**EXERCISE PROMPT**
Copy out every line below without alteration.

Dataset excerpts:
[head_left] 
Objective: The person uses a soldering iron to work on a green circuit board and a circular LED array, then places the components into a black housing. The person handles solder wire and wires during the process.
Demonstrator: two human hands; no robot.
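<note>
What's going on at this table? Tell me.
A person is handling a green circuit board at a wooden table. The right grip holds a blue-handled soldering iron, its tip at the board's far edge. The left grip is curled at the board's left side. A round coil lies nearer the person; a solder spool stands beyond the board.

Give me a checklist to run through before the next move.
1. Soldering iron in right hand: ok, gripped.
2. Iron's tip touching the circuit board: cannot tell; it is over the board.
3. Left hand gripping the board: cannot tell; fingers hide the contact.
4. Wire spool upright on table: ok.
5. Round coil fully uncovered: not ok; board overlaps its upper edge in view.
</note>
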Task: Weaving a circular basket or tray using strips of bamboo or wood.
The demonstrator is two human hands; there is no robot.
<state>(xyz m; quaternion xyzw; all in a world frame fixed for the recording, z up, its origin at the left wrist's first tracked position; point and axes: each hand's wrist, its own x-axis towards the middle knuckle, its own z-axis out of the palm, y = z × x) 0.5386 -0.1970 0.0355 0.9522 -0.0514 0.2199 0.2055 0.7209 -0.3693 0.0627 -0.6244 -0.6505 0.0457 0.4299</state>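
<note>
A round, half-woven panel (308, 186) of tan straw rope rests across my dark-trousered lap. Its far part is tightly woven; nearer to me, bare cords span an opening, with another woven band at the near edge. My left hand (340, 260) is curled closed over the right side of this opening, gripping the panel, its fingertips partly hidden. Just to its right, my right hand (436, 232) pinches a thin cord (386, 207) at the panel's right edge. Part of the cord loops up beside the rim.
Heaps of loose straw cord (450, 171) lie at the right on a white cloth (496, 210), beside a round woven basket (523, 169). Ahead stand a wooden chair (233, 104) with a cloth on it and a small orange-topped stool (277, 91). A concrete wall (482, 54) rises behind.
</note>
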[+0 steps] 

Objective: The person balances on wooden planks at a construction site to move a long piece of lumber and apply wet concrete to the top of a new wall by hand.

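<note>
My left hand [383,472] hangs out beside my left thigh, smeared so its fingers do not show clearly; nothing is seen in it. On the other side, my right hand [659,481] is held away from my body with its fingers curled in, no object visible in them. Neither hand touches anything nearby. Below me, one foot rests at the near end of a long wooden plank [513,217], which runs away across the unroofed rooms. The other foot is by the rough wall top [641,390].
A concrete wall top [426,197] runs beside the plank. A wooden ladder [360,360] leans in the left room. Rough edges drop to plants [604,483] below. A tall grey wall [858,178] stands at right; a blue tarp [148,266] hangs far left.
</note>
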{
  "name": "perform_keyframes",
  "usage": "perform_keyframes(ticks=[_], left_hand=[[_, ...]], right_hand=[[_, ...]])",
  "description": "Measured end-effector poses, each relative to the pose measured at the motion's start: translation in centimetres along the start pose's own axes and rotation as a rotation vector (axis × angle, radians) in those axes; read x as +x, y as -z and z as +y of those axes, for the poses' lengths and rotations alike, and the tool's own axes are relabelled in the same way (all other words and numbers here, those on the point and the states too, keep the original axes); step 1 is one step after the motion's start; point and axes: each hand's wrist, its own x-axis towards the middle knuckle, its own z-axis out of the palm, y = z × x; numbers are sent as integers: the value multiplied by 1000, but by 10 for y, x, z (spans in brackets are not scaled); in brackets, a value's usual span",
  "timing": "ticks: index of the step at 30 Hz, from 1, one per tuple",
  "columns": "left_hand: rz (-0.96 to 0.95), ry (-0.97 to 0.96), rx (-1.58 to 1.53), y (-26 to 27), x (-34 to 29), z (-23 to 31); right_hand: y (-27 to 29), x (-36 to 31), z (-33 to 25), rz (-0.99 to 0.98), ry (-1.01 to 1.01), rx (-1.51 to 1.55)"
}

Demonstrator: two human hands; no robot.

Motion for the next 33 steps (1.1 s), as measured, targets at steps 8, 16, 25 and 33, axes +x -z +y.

**YOUR RESPONSE**
[head_left] 
Objective: The person uses a soldering iron to work on a green circuit board and a circular LED array, then places the components into a black housing. The person handles solder wire and wires during the process.
Demonstrator: two human hands; no robot.
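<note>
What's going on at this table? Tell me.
A person is handling a green circuit board at a wooden table. The right grip holds a blue-handled soldering iron, its tip at the board's far edge. The left grip is curled at the board's left side. A round coil lies nearer the person; a solder spool stands beyond the board.

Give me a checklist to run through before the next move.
1. Soldering iron in right hand: ok, gripped.
2. Iron's tip touching the circuit board: cannot tell; it is over the board.
3. Left hand gripping the board: cannot tell; fingers hide the contact.
4. Wire spool upright on table: ok.
5. Round coil fully uncovered: not ok; board overlaps its upper edge in view.
</note>
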Task: Weaving a circular basket or tray using strips of bamboo or wood.
The demonstrator is two human hands; there is no robot.
<state>(xyz m; quaternion xyzw; all in a world frame fixed for the recording, z up, its origin at the left wrist's first tracked position; point and axes: each hand's wrist, its own x-axis towards the middle knuckle, its own z-axis out of the palm, y = z × x) 0.5386 -0.1970 0.0355 0.9522 -0.0514 0.2199 0.2055 0.7209 -0.3693 0.0627 -0.6244 -0.6505 0.0457 0.4299</state>
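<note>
A round, half-woven panel (308, 186) of tan straw rope rests across my dark-trousered lap. Its far part is tightly woven; nearer to me, bare cords span an opening, with another woven band at the near edge. My left hand (340, 260) is curled closed over the right side of this opening, gripping the panel, its fingertips partly hidden. Just to its right, my right hand (436, 232) pinches a thin cord (386, 207) at the panel's right edge. Part of the cord loops up beside the rim.
Heaps of loose straw cord (450, 171) lie at the right on a white cloth (496, 210), beside a round woven basket (523, 169). Ahead stand a wooden chair (233, 104) with a cloth on it and a small orange-topped stool (277, 91). A concrete wall (482, 54) rises behind.
</note>
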[+0 steps] 

Objective: The person balances on wooden planks at a construction site to move a long piece of lumber and apply wet concrete to the top of a new wall by hand.

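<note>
My left hand [383,472] hangs out beside my left thigh, smeared so its fingers do not show clearly; nothing is seen in it. On the other side, my right hand [659,481] is held away from my body with its fingers curled in, no object visible in them. Neither hand touches anything nearby. Below me, one foot rests at the near end of a long wooden plank [513,217], which runs away across the unroofed rooms. The other foot is by the rough wall top [641,390].
A concrete wall top [426,197] runs beside the plank. A wooden ladder [360,360] leans in the left room. Rough edges drop to plants [604,483] below. A tall grey wall [858,178] stands at right; a blue tarp [148,266] hangs far left.
</note>
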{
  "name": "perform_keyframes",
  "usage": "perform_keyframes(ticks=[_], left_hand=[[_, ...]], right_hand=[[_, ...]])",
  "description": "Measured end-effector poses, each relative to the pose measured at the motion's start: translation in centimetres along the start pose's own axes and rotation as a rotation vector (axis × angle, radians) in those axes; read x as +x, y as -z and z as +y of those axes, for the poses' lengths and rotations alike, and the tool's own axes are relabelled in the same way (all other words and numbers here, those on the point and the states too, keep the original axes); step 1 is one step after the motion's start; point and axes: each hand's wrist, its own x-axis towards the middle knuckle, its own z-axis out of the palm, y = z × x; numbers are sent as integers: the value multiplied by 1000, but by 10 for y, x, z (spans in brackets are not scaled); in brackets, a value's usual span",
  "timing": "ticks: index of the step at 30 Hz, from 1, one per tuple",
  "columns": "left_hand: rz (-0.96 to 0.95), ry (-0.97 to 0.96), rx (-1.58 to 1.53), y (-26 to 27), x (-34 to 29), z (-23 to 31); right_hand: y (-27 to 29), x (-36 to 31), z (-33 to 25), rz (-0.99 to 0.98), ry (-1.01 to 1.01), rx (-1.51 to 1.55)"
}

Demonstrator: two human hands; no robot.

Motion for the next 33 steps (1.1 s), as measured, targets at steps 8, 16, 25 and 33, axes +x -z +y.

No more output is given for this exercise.